La città di Canicattì sta diventando sempre più invivibile, basta mettere il naso fuori dalla porta di casa per accorgersene. L’ impressione però è che tra i cittadini scorra più rassegnazione che rabbia, specialmente (e questo è agghiacciante) tra i giovani.
La maggior parte di ragazzi canicattinesi con cui mi è capitato di parlare del futuro, hanno un obbiettivo comune: andarsene il prima possibile. Hanno ragione, non vedono nulla di buono in questo paese e si rendono conto che la situazione va solo a peggiorare.
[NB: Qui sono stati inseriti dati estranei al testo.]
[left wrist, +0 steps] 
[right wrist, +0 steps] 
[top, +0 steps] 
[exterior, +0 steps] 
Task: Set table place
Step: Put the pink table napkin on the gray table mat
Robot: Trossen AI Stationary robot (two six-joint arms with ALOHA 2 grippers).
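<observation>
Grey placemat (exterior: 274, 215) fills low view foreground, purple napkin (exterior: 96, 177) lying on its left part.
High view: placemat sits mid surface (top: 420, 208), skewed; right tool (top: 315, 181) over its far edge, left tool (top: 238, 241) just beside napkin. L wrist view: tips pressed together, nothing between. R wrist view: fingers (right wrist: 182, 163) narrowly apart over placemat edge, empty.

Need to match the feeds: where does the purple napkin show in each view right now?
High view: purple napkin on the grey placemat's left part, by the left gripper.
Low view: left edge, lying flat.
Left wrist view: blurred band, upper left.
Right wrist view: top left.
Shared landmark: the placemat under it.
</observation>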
Non voglio parlare di come dare concrete prospettive lavorative in patria ai giovani canicattinesi, perché sarebbe fin troppo complesso; voglio parlare di vivibilità, voglio parlare di relazioni sociali, del fatto che ad oggi le strade principali della nostra città sono sempre deserte, uscire a passeggiare e incontrare altri non fa parte della mentalità di noi Canicattinesi, a testimonianza della suddetta invivibilità del paese.
Nell’ottobre 2010 nel quartiere Uditore di Palermo si estendeva un’area incolta e incontaminata di 90.000 mq, scampata miracolosamente alla dissennata e devastante espansione edilizia a contorni mafiosi avvenuta negli anni 60 dello scorso secolo, conosciuta come sacco di Palermo (ma anche dalle altre mire speculative negli anni successivi).
A partire da un annuncio in rete, un gruppo di cittadini si unì a formare un comitato civico che, anche grazie al supporto di associazioni ambientaliste, riuscì a ottenere l’approvazione del Comune di Palermo per la realizzazione di un parco pubblico, quando il comune aveva invece previsto per quella zona la costruzione di sedi amministrative, e ottenne anche un finanziamento da parte della regione.
In tempi brevi iniziarono i lavori, ai quali prendono parte varie piccole imprese artigiane locali, e una multinazionale di attrezzature da esterno sponsorizzò il progetto.
Nel 2012 il parco aprì al pubblico e nel 2014 il comitato civico si evolvette in cooperativa sociale (ad oggi conta 5 soci, e ovviamente si tratta di un’organizzazione no profit).
Da allora ad oggi il parco si è evoluto e continua a evolversi e arricchirsi, stabilmente frequentato dai Palermitani. Chiunque può aiutare, sia fisicamente che economicamente, e c’è sempre qualcuno a presidiare. E ciò che è importante sottolineare è che non v’è nessun costo per la Pubblica Amministrazione.
Questo vuol dire che da un gruppo di persone volenterose può nascere, anche grazie ai social, qualcosa di grande che migliora il territorio; questo vuol dire che dobbiamo smettere di lamentarci delle altre persone, del Comune, della Regione e dello Stato, perché siamo noi i padroni della nostra vita, sta a noi cambiare le cose se lo vogliamo davvero.
Non è vero che siamo impotenti, spesso ci manca soltanto buona volontà, e ce lo insegnano i soci di Parco Uditore, che per ciò che hanno fatto sembra abbiano agito in un mondo parallelo, eppure sono a pochi chilometri da noi, in una città dove di certo i problemi non mancano.
Quindi basta lamentele, impegniamoci a smettere di addossare le colpe agli altri, perché noi abbiamo quello che siamo, niente di più e niente di meno.